Africa-Press – Tchad. C’est un mois de septembre 2025 particulièrement studieux pour le Parlement tchadien. En effet, le 2 septembre, le président de l’Assemblée nationale était saisi d’un « projet de modification technique de la Constitution ». 3 jours plus tard, l’Assemblée nationale votait pour la création d’une commission spéciale chargée de l’examen de ce projet de loi.
En 10 jours de réunions successives, le texte de loi était prêt et le 15 septembre, il a été adopté plus facilement qu’une lettre ne passe à la poste: 171 pour ; 01 contre ; 00 abstention.
Qui dit mieux? Le gouvernement aura été plus que convainquant dans l »exposé des motifs qui condamnent la Constitution de décembre 2023. Elle aura régi les institutions de la 5e République tchadienne pendant moins de 2 ans. Encore faut-il que l’étape du Sénat soit franchie tout aussi allégrement que celle de l’Assemblée nationale pour que l’essai de la modification constitutionnelle soit totalement transformé lors de la réunion du Congrès, députés et sénateurs, prévue le 13 octobre 2025.
Si oui, l’affaire aura été bouclée en 1 mois. Vite fait bien fait, ce que le gouvernement tchadien appelle « modification technique de la Constitution pour donner plus de fluidité à la vie des institutions républicaines ». Pour une fluidité, les concepteurs de la nouvelle Constitution ont vu large avec une rallonge du mandat présidentiel qui passe de 5 à 7 ans avec une redéfinition du rôle du chef de l’Etat qui « n’est plus qu’un simple arbitre de la vie institutionnelle ».

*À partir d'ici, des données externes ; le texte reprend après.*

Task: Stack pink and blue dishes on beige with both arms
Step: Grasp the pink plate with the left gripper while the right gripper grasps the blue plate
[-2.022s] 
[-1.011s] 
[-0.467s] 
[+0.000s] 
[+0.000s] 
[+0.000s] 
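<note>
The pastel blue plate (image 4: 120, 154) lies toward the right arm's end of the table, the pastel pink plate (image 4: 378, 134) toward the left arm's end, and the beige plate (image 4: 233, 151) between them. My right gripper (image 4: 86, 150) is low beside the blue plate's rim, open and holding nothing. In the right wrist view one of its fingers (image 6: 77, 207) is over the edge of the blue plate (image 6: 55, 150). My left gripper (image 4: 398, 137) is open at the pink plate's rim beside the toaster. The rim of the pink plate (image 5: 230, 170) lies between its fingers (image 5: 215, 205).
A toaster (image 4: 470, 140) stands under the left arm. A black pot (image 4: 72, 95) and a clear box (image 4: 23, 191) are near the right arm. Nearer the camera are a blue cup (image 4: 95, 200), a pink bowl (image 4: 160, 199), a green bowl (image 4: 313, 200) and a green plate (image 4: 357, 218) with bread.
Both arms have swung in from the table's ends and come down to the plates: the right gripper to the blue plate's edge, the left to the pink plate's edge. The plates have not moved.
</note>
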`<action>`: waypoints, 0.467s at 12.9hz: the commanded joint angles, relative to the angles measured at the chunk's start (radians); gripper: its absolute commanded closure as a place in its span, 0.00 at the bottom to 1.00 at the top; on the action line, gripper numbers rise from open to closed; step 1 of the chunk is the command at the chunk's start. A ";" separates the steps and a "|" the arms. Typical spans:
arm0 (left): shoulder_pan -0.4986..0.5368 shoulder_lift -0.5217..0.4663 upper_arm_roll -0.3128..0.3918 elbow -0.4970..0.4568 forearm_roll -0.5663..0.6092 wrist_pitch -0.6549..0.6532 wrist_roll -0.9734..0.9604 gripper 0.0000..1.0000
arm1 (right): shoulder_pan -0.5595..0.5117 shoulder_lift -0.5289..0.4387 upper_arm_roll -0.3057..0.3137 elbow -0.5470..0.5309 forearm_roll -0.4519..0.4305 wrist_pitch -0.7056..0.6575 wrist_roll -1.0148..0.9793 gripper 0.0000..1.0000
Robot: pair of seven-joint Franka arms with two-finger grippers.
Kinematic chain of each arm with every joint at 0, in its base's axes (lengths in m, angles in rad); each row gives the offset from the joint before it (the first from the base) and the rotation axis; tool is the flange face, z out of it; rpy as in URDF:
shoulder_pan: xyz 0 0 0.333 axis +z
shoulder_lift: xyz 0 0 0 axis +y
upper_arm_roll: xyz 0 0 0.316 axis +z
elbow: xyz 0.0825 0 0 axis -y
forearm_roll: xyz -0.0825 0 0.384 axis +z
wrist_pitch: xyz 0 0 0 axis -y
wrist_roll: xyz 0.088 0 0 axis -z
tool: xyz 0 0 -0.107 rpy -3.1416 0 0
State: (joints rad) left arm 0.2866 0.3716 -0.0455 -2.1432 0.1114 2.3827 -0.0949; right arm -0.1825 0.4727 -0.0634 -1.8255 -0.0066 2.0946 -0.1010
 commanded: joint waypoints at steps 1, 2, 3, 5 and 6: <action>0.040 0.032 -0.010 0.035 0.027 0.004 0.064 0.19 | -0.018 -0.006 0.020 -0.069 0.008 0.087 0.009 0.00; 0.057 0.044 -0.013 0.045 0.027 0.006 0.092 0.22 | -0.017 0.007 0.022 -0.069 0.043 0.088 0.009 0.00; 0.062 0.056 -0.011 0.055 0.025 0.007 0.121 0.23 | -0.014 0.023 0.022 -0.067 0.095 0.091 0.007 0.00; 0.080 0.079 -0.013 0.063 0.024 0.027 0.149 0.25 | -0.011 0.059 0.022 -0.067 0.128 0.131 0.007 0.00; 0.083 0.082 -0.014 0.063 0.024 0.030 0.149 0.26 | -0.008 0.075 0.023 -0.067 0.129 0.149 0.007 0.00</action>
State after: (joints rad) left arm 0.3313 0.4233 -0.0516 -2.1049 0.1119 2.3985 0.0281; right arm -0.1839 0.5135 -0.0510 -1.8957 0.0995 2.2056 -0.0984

Il va concentrer plus de pouvoirs entre ses mains, sans abandonner la direction de son parti, tandis qu’un vice-Premier ministre, nouveau poste à créer, viendra rogner ceux du Premier ministre. La nouvelle Constitution prévoit par ailleurs la création d’une nouvelle institution le Médiateur de la République, et une harmonisation de la durée des mandats des députés, des sénateurs et des élus locaux à 6 ans.

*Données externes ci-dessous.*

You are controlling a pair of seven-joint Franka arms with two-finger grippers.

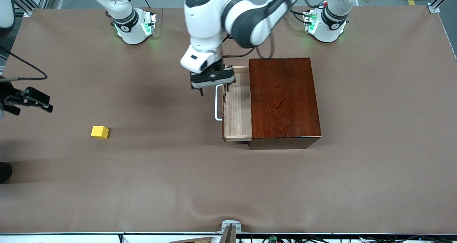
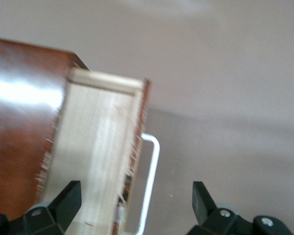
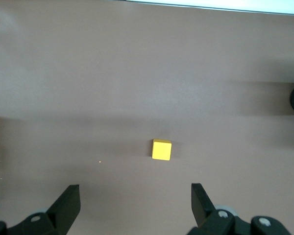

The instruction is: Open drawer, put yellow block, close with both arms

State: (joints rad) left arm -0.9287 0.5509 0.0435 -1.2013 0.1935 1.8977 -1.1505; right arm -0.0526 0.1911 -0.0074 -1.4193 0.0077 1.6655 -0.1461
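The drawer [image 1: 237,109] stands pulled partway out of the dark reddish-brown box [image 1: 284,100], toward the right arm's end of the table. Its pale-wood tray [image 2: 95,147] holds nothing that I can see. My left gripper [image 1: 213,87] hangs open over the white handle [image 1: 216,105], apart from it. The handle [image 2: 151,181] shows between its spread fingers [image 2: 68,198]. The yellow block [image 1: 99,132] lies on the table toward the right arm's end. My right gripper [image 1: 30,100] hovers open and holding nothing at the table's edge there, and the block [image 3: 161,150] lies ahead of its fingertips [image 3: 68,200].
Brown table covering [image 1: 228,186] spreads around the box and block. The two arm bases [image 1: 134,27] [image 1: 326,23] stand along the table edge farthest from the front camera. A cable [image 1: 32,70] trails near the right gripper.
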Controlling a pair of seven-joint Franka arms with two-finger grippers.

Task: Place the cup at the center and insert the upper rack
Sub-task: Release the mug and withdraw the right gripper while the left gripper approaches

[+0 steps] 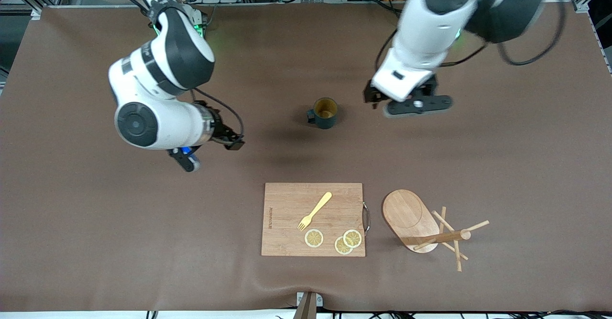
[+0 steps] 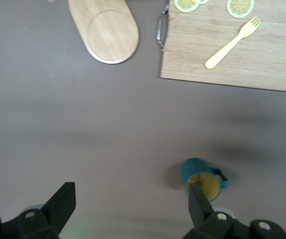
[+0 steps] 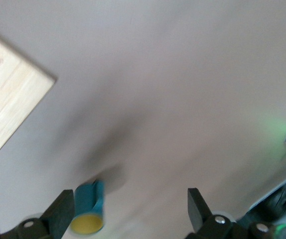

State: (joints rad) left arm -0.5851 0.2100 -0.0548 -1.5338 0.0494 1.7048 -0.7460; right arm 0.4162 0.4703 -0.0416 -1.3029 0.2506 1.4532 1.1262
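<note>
The dark teal cup [image 1: 325, 113] stands upright on the brown mat near the table's middle, its tan inside showing. It also shows in the left wrist view [image 2: 203, 178] and the right wrist view [image 3: 87, 208]. The wooden upper rack [image 1: 415, 219] lies tipped on its side, nearer to the front camera than the cup, its post and pegs pointing toward the left arm's end; its oval base shows in the left wrist view [image 2: 105, 30]. My left gripper [image 1: 415, 104] [image 2: 130, 209] is open and empty above the mat beside the cup. My right gripper [image 1: 189, 160] [image 3: 129, 211] is open and empty above the mat.
A rectangular wooden cutting board [image 1: 287, 204] lies beside the rack, toward the right arm's end. A yellow fork [image 1: 314, 210] and three lemon slices [image 1: 314, 238] lie on it. It has a metal handle [image 1: 366, 217]. The board also shows in the left wrist view [image 2: 262, 59] and the right wrist view [image 3: 6, 99].
</note>
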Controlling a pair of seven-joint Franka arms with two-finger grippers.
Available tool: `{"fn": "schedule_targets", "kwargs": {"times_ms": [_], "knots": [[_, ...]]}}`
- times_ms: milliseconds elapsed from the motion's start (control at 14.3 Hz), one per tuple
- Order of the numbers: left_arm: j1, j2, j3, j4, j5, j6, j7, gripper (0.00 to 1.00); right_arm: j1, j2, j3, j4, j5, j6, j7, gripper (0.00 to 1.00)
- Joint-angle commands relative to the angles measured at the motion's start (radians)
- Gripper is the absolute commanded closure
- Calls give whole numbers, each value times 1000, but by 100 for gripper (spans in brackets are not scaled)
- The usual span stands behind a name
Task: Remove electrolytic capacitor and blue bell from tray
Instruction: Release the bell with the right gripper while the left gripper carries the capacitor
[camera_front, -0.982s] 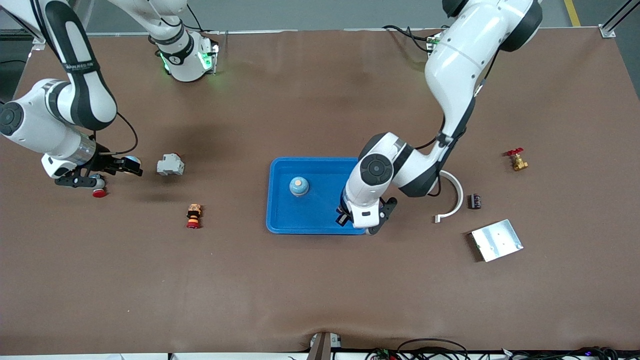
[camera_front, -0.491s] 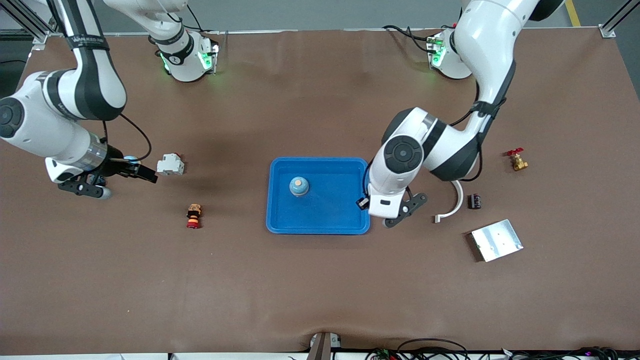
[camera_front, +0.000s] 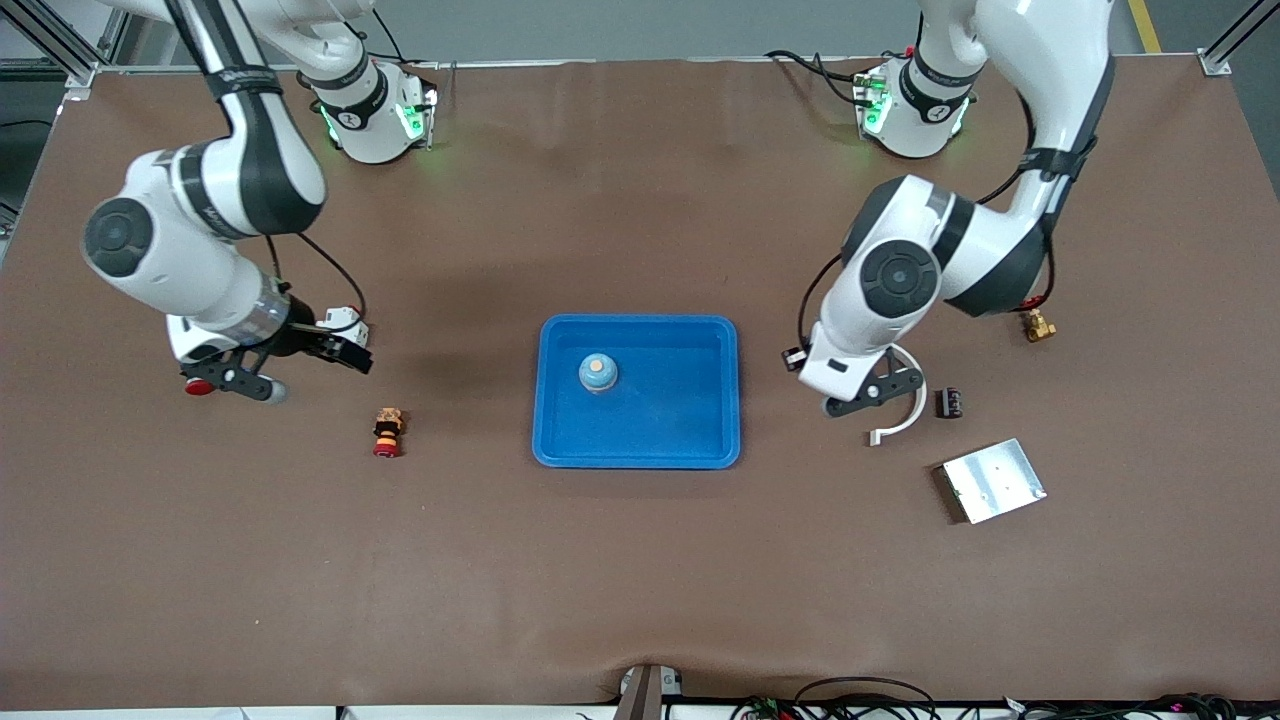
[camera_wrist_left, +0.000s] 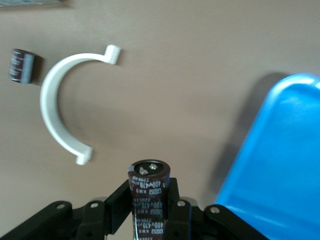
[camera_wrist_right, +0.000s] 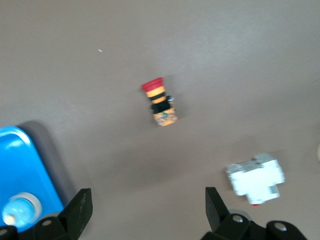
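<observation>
left hand clamps the dark cylindrical capacitor above the brown desk; right hand, spread wide, hovers by the white breaker block.

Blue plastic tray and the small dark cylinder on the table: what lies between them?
In the front view, a white curved bracket; the left gripper hovers there gripping a dark cylindrical capacitor. The right gripper, open, is by the white breaker.

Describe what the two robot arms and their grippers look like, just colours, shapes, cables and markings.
Both arms have glossy white rounded shells with dark grey joint bands and round grey joint caps. Black cables loop outside each forearm. The bases glow green. The left gripper and right gripper are black, two-fingered, on white wrist blocks. Small white lettering runs along the right arm's black band; I can't read it.
</observation>
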Motion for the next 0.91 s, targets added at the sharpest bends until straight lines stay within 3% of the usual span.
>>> {"fn": "schedule_targets", "kwargs": {"times_ms": [0,351,842], "knots": [[79,-75,-10,-121,-37,14,174,100,58,26,-10,19,-26,36,113,0],[178,-59,-9,-179,-36,115,350,100,169,81,-10,30,-28,109,313,0],[164,63,-7,-196,-11,313,357,100,326,213,-13,107,-57,181,589,0]]}}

Par ailleurs, la nouvelle loi fondamentale prévoit « une pause estivale » pour l’Exécutif. En français facile, les membres du gouvernement auront droit à un congé payé, pris ensemble, pour une durée qui reste à préciser.
On se gardera d’ergoter sur ce détail qui consiste à dire dans une Constitution que les membres de l’exécutif ont droit à des vacances pour faire remarquer que le président Mahamat Deby Itno veut un régime semi-présidentiel robuste ou semi-parlementaire modéré. Il confirme ainsi sa mainmise légale sur les leviers du pouvoir au Tchad après la succession dynastique aux allures de putsch suite à l’assassinat d’Idriss Deby Itno en avril 2021. Quelque 15 mois après que cette prise de pouvoir par les armes en 2021 a été légitimée par les urnes, il se sent à l’étroit dans le quinquennat et travaille à l’élargir en septennat.
A-t-on besoin d’une boule de cristal pour subodorer que le débat sur la rétroactivité de cette nouvelle Constitution va s’inviter au Tchad. En effet, élu pour 5 ans en 2024, selon l’ancienne Constitution, Mahamat Deby Itno doit-il remettre son mandat présidentiel en jeu en 2029? Ou bien doit-il jouir du bonus de 2 ans que lui confère la nouvelle Constitution. Pire, à la fin de son quinquennat en cours, va-t-il, au bénéfice de la nouvelle Constitution, affirmer qu’il a encore droit à 2 septennats?
On n’en est pas encore là, mais force est de constater que sous nos démocraties pis-aller, les modifications de Constitutions ont toujours engendré ces débats, jamais tranchés en faveur de la non-rétroactivité et pour l’alternance, du moins pacifiquement. Qu’en sera-t-il au Tchad quand on sait que les chiens ne font pas de chats, pour ne pas dire que les Itno Deby ne font pas des Nelson Mandela? Le septennat en téléchargement pourrait être le prémisse d’un pouvoir ad vitam.